▶ [Try it]:
The result should be an exact copy of the data, free of pictures.

=== Begin Enclosure ===

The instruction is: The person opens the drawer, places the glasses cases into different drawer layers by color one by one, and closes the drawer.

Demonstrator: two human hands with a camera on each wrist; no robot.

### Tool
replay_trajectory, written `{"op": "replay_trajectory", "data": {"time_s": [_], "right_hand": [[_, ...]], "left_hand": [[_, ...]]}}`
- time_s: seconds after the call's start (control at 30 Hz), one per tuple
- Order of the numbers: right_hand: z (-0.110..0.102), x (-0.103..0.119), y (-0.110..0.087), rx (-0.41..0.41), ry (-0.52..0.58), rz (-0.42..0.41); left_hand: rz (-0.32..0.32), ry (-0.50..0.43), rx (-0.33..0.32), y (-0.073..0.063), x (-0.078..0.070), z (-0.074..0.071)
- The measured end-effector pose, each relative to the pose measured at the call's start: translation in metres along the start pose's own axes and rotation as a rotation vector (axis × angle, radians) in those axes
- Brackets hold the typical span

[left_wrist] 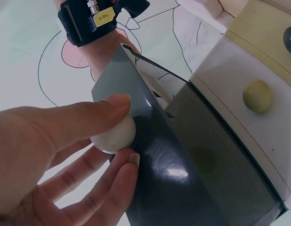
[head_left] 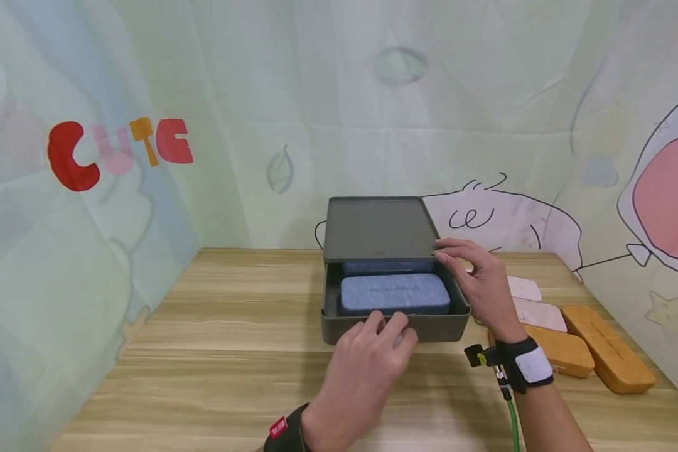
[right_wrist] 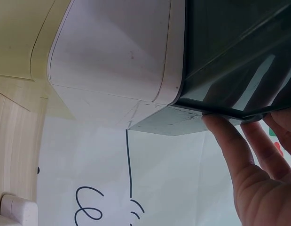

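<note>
Head view: on a wood-grain bench [head_left: 231,326], before printed cloth walls [head_left: 316,119], a blue case [head_left: 394,295] lay in the pulled-out drawer [head_left: 339,330] of a grey-topped cabinet [head_left: 375,229]. Left wrist: the left hand [left_wrist: 46,141] pinched a white knob [left_wrist: 116,135]. Right wrist: the right hand's [right_wrist: 260,188] fingers, slightly parted, touched the cabinet's dark edge.

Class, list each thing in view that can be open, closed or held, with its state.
Grey box: open at the front.
Lid: over the rear, held by the right hand.
Front blue case: closed, inside the box.
Rear blue case: partly hidden, unclear.
Orange cases: apparently closed, on the table.
Pale cases: partly hidden, unclear.
White round piece: pinched by the left hand.
</note>
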State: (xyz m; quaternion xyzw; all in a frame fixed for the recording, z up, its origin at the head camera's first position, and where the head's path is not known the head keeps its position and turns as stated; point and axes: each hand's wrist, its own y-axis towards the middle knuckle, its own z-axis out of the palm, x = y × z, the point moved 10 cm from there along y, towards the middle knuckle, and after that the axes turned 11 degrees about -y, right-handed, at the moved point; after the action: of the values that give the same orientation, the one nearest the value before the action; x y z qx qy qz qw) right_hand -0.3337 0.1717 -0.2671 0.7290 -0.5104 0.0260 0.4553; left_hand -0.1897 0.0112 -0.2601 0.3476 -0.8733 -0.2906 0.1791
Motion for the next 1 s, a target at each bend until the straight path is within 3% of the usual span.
{"op": "replay_trajectory", "data": {"time_s": [0.57,1.0], "right_hand": [[0.000,-0.001,0.000,-0.002,0.000,-0.008],[0.000,0.001,0.000,-0.003,0.010,-0.024]], "left_hand": [[-0.024,-0.084,0.059,0.003,0.009,0.014],[-0.015,-0.116,0.042,0.004,0.017,0.019]]}}
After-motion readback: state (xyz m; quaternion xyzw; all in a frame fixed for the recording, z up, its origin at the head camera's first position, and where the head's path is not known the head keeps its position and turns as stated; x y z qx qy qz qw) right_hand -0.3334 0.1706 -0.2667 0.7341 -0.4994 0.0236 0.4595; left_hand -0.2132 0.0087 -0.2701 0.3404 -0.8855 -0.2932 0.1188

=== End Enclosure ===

▶ [Exercise result]:
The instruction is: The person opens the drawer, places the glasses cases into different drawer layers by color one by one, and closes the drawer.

Demonstrator: two human hands with a camera on each wrist; no robot.

### Tool
replay_trajectory, written `{"op": "replay_trajectory", "data": {"time_s": [_], "right_hand": [[_, ...]], "left_hand": [[_, ...]]}}`
- time_s: seconds after the call's start (control at 30 Hz), one per tuple
- Order of the numbers: right_hand: z (-0.110..0.102), x (-0.103..0.119), y (-0.110..0.087), rx (-0.41..0.41), ry (-0.52..0.58), rz (-0.42..0.41); left_hand: rz (-0.32..0.32), ry (-0.50..0.43), rx (-0.33..0.32), y (-0.073..0.063), x (-0.078..0.070), z (-0.074..0.071)
- The measured end-effector pose, each relative to the pose measured at the call's start: translation in metres along the start pose's own axes and rotation as a rotation vector (axis × angle, radians) in those axes
- Brackets hold the typical span

[left_wrist] 
[head_left] 
[right_wrist] 

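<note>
Head view: on a wood-grain bench [head_left: 231,326], before printed cloth walls [head_left: 316,119], a blue case [head_left: 394,295] lay in the pulled-out drawer [head_left: 339,330] of a grey-topped cabinet [head_left: 375,229]. Left wrist: the left hand [left_wrist: 46,141] pinched a white knob [left_wrist: 116,135]. Right wrist: the right hand's [right_wrist: 260,188] fingers, slightly parted, touched the cabinet's dark edge.

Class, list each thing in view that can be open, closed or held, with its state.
Grey box: open at the front.
Lid: over the rear, held by the right hand.
Front blue case: closed, inside the box.
Rear blue case: partly hidden, unclear.
Orange cases: apparently closed, on the table.
Pale cases: partly hidden, unclear.
White round piece: pinched by the left hand.
</note>
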State: (xyz m; quaternion xyzw; all in a frame fixed for the recording, z up, its origin at the head camera's first position, and where the head's path is not known the head keeps its position and turns as stated; point and axes: each hand's wrist, its own y-axis towards the middle knuckle, its own z-axis out of the palm, x = y × z, the point moved 10 cm from there along y, towards the middle knuckle, and after that the axes turned 11 degrees about -y, right-handed, at the moved point; after the action: of the values that give the same orientation, the one nearest the value before the action; x y z qx qy qz qw) right_hand -0.3337 0.1717 -0.2671 0.7290 -0.5104 0.0260 0.4553; left_hand -0.1897 0.0112 -0.2601 0.3476 -0.8733 -0.2906 0.1791
Motion for the next 1 s, a target at each bend until the straight path is within 3% of the usual span.
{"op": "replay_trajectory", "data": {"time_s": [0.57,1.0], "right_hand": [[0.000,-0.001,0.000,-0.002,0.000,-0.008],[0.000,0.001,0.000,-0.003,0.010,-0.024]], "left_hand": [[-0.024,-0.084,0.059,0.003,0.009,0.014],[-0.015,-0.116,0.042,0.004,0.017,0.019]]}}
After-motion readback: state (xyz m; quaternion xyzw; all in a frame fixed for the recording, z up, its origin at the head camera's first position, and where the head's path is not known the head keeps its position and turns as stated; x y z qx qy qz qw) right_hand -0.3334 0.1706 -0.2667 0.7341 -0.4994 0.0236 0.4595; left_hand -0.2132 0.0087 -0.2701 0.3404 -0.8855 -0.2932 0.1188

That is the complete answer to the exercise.